While French is right that our Constitution distinguishes between religious and political authority, and that secular courts do not resolve religious disputes or answer religious questions, he is wrong to suggest that Oklahoma’s approval of St. Isidore’s application violates this principle. In Oklahoma, charter schools do not function as state schools, and St. Isidore is not clothed with state authority merely because it receives state funds. Under the relevant rules, the board may grant charters authorizing private actors, including for-profit ones, to operate schools, and the fact that these schools receive state funding does not make them government departments or subdivisions of the government.

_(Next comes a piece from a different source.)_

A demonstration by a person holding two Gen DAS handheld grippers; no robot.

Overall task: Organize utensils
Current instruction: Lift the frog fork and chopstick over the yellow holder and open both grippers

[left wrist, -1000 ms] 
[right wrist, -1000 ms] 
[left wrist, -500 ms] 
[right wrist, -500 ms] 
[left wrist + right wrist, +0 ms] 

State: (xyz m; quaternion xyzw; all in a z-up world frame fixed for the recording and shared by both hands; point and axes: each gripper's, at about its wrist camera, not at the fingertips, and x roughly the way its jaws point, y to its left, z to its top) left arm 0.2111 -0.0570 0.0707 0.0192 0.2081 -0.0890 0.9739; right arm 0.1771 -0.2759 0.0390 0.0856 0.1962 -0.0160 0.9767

While French cites a federal appeals court ruling that a charter school in North Carolina is a state actor and therefore bound by the 14th Amendment’s equal-protection clause, there are several federal court rulings going the other way, and the question depends on the specifics of a particular state’s charter-school rules. The Supreme Court has made clear that governments may not discriminate against religious institutions that are otherwise eligible for public benefits and contracts. Once a state decides to open up education funding to non-state schools, it may not discriminate against qualified schools simply for being religious.
In conclusion, Oklahoma’s approval of St. Isidore’s application does not violate the principle that secular and religious authorities are, and should be, distinct. The appropriate distinction between church and state is not transgressed by equal treatment and evenhandedness, and the educational decision for St. Isidore belongs to parents.